EXERCISE BRIEF ▸ How many lines in the records below contain "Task"? Reply with the number alone.

[Excerpts from a dataset]
------------------------------------------------------------
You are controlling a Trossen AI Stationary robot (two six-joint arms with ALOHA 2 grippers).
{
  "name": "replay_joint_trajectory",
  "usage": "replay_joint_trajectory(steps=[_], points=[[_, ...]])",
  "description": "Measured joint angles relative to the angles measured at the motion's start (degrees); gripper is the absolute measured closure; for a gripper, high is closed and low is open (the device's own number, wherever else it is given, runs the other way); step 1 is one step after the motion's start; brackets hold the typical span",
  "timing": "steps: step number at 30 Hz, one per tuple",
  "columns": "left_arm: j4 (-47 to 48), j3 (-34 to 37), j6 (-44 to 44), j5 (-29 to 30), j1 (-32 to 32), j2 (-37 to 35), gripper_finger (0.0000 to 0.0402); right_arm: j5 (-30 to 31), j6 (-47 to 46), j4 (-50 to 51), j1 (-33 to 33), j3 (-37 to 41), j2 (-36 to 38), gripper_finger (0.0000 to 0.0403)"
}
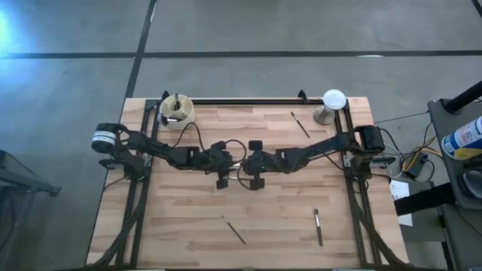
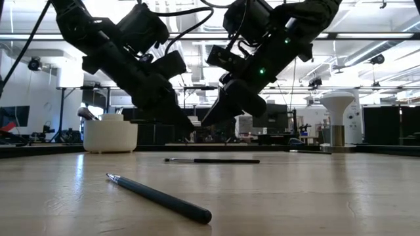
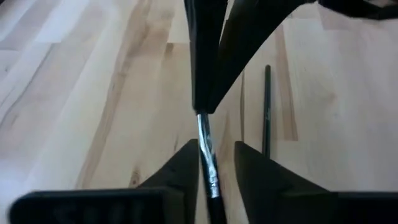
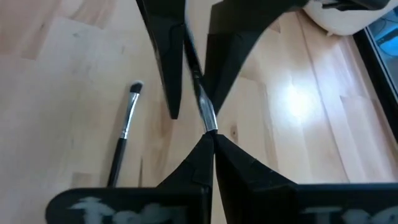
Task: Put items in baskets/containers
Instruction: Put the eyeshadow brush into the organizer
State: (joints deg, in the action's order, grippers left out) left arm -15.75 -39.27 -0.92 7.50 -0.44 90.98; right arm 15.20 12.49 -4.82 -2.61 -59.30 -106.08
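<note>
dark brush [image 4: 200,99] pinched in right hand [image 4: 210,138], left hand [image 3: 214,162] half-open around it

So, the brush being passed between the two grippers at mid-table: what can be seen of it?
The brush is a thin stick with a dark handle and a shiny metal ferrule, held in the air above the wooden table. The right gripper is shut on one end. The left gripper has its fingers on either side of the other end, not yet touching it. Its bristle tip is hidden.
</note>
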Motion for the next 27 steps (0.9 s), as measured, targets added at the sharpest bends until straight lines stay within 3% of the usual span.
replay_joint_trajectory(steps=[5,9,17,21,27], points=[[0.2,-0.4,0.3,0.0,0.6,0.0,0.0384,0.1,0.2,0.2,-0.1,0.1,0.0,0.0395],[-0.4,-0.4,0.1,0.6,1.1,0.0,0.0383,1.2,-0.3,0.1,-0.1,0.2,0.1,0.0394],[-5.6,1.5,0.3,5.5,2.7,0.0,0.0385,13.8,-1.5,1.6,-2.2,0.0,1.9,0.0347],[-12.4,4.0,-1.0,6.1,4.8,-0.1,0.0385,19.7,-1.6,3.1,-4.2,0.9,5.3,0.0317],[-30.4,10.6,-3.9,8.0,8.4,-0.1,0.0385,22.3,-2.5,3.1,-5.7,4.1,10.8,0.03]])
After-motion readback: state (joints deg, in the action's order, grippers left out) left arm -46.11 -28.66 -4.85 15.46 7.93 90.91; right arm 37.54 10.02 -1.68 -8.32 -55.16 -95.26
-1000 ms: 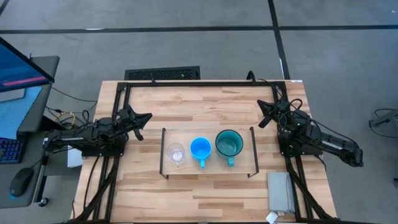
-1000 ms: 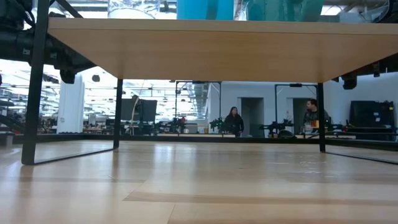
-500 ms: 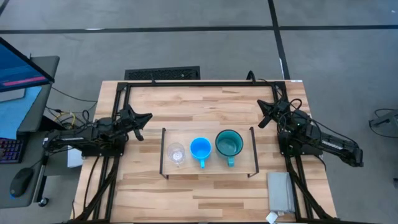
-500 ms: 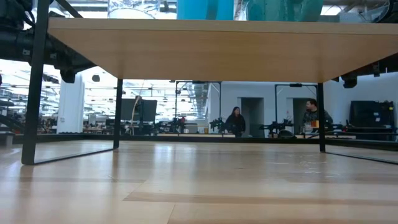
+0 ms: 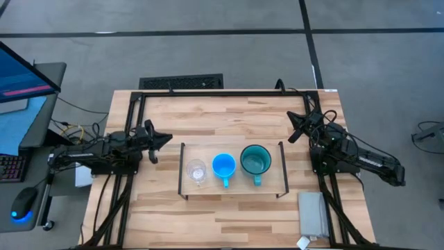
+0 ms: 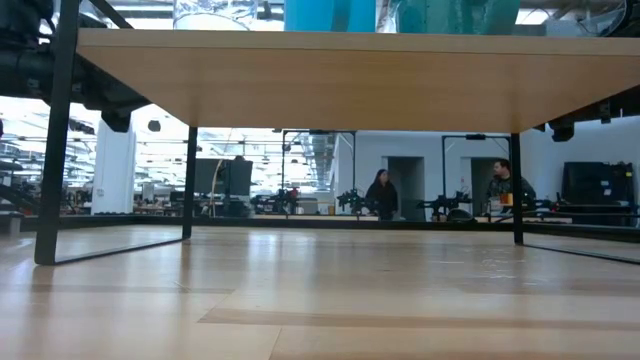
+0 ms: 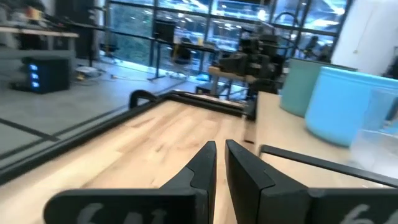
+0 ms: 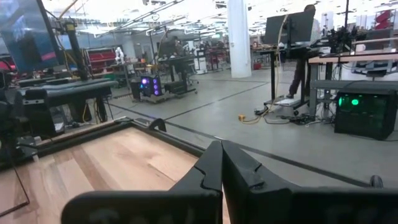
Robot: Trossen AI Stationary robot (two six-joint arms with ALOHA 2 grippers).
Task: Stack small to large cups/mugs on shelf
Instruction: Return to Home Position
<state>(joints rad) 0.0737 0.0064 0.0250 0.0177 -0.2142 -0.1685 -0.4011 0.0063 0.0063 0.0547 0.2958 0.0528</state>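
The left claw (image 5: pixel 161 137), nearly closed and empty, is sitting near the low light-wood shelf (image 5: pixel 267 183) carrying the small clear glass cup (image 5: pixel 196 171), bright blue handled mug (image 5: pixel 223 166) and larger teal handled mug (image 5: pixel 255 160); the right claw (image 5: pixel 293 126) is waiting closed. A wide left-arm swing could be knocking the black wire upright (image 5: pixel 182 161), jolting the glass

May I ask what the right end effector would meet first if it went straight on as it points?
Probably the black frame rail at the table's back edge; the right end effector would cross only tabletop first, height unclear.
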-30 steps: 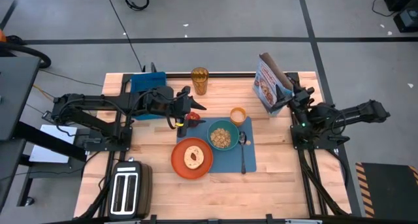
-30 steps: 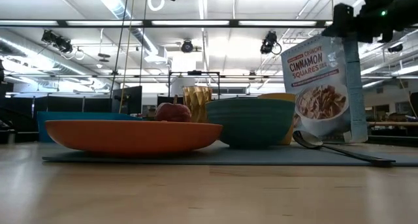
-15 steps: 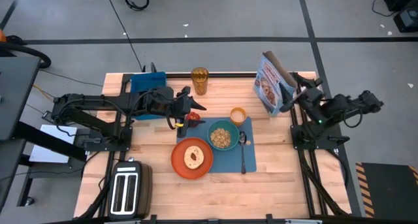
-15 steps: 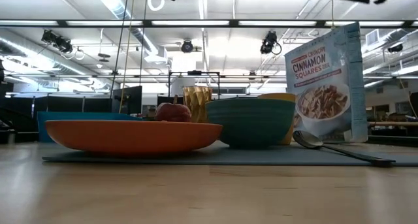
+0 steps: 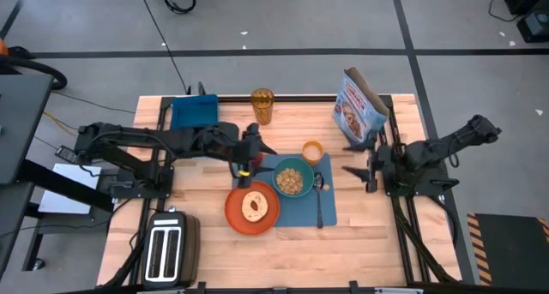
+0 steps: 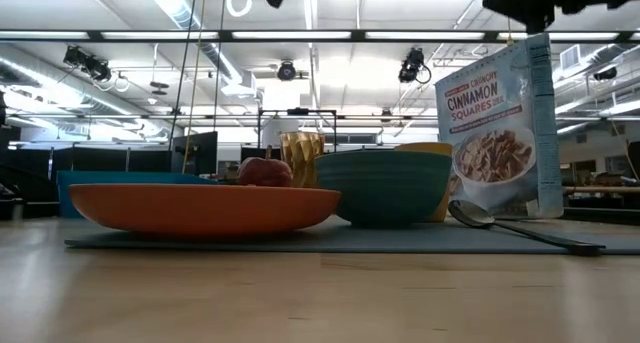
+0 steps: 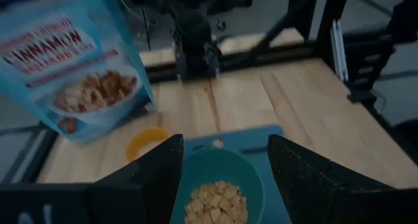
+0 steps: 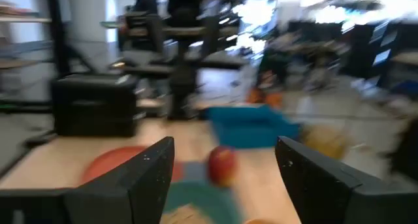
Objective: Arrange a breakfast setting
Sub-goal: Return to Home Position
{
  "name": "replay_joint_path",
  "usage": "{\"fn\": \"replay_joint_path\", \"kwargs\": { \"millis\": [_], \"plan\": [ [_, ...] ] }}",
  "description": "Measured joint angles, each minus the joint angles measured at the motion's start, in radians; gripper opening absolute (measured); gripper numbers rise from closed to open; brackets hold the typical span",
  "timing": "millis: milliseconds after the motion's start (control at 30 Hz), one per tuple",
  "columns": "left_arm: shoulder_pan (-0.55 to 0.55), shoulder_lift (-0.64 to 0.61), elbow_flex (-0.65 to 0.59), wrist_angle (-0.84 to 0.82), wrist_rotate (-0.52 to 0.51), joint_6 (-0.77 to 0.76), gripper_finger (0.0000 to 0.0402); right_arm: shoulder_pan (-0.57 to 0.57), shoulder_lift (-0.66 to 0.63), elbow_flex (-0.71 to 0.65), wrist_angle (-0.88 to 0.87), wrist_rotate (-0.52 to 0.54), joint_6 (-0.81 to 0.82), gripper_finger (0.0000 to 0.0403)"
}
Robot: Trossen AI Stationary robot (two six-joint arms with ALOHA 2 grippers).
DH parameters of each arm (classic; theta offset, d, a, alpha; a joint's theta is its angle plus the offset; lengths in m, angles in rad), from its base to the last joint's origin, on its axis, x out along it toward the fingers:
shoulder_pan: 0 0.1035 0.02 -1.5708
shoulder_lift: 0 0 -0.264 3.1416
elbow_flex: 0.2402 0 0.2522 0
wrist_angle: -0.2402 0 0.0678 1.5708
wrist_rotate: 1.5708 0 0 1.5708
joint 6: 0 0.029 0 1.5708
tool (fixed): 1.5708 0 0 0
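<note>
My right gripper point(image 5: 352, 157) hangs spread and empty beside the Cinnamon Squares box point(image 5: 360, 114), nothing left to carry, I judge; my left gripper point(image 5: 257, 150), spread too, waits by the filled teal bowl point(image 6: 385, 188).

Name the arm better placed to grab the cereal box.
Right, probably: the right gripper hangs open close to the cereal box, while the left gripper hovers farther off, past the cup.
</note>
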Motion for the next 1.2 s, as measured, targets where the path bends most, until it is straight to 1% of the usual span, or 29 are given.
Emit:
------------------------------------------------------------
RESULT OF THIS EXERCISE ▸ 2